● **Assigned task**:
Exactly as written, set down each line of the data below except its pictures.

● **The data**:
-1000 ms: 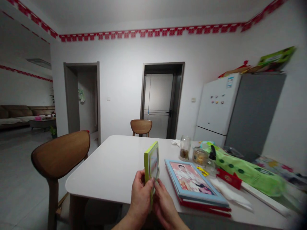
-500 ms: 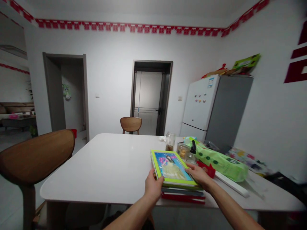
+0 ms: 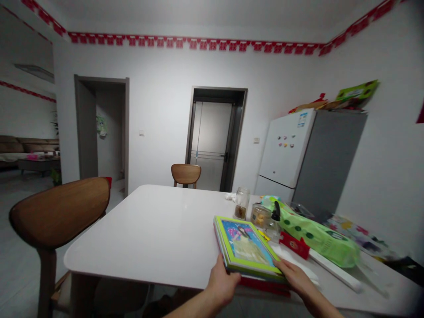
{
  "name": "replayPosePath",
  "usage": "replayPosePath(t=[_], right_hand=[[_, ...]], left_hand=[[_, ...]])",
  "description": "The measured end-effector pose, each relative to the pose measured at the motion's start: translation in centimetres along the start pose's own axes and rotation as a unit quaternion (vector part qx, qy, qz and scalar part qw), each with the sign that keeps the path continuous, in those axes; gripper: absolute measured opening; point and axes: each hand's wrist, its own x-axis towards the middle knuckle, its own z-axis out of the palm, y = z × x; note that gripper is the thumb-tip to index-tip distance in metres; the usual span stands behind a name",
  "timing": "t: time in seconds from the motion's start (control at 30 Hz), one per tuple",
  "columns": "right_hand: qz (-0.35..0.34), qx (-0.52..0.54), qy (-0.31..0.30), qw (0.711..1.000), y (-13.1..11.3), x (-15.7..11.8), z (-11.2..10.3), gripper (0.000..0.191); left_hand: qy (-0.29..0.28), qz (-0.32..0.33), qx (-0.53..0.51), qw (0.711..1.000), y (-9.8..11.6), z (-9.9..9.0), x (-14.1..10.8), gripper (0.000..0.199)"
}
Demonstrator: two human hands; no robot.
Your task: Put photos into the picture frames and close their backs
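A stack of books [image 3: 252, 246] lies at the near edge of the white table. Its top one has a lime-green border around a picture of a figure in a pale gown on blue. A red book [image 3: 265, 286] shows at the bottom of the pile. My left hand [image 3: 222, 282] is closed around the stack's near left corner, its thumb pointing along the front. At the near right corner, my right hand [image 3: 294, 274] grips the stack's side, fingertips by the green border. The fingers' undersides are hidden.
Right of the stack lie a red packet [image 3: 294, 245], a long white bar [image 3: 336, 270] and a green plastic package [image 3: 318, 238]. Glass jars [image 3: 242, 204] stand behind it. A wooden chair [image 3: 62, 210] is at the table's left; another chair [image 3: 186, 174] stands beyond the table [image 3: 142, 234].
The view has turned slightly left. My right hand has slid along the stack's side to its near corner. My left hand sits lower, its thumb off the top cover.
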Motion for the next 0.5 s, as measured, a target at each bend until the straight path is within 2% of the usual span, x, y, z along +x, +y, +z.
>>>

● **Result**:
-1000 ms: 
-500 ms: 
+0 ms: 
{
  "name": "replayPosePath",
  "usage": "replayPosePath(t=[_], right_hand=[[_, ...]], left_hand=[[_, ...]])",
  "description": "The measured end-effector pose, each relative to the pose measured at the motion's start: translation in centimetres along the start pose's own axes and rotation as a unit quaternion (vector part qx, qy, qz and scalar part qw), each with the sign that keeps the path continuous, in those axes; gripper: absolute measured opening; point and axes: each hand's wrist, its own x-axis towards the middle knuckle, its own z-axis out of the palm, y = z × x; note that gripper is the thumb-tip to index-tip distance in metres; the usual span stands behind a name",
  "timing": "t: time in seconds from the motion's start (control at 30 Hz), one per tuple",
  "columns": "right_hand: qz (-0.35..0.34), qx (-0.52..0.54), qy (-0.31..0.30), qw (0.711..1.000), y (-13.1..11.3), x (-15.7..11.8), z (-11.2..10.3), gripper (0.000..0.191); left_hand: qy (-0.29..0.28), qz (-0.32..0.33), qx (-0.53..0.51), qw (0.711..1.000), y (-9.8..11.6), z (-9.9..9.0), x (-14.1..10.8), gripper (0.000..0.199)"
}
Demonstrator: two human hands; no robot.
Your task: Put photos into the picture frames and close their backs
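A stack of books [image 3: 252, 246] lies at the near edge of the white table. Its top one has a lime-green border around a picture of a figure in a pale gown on blue. A red book [image 3: 265, 286] shows at the bottom of the pile. My left hand [image 3: 222, 282] is closed around the stack's near left corner, its thumb pointing along the front. At the near right corner, my right hand [image 3: 294, 274] grips the stack's side, fingertips by the green border. The fingers' undersides are hidden.
Right of the stack lie a red packet [image 3: 294, 245], a long white bar [image 3: 336, 270] and a green plastic package [image 3: 318, 238]. Glass jars [image 3: 242, 204] stand behind it. A wooden chair [image 3: 62, 210] is at the table's left; another chair [image 3: 186, 174] stands beyond the table [image 3: 142, 234].
The view has turned slightly left. My right hand has slid along the stack's side to its near corner. My left hand sits lower, its thumb off the top cover.
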Motion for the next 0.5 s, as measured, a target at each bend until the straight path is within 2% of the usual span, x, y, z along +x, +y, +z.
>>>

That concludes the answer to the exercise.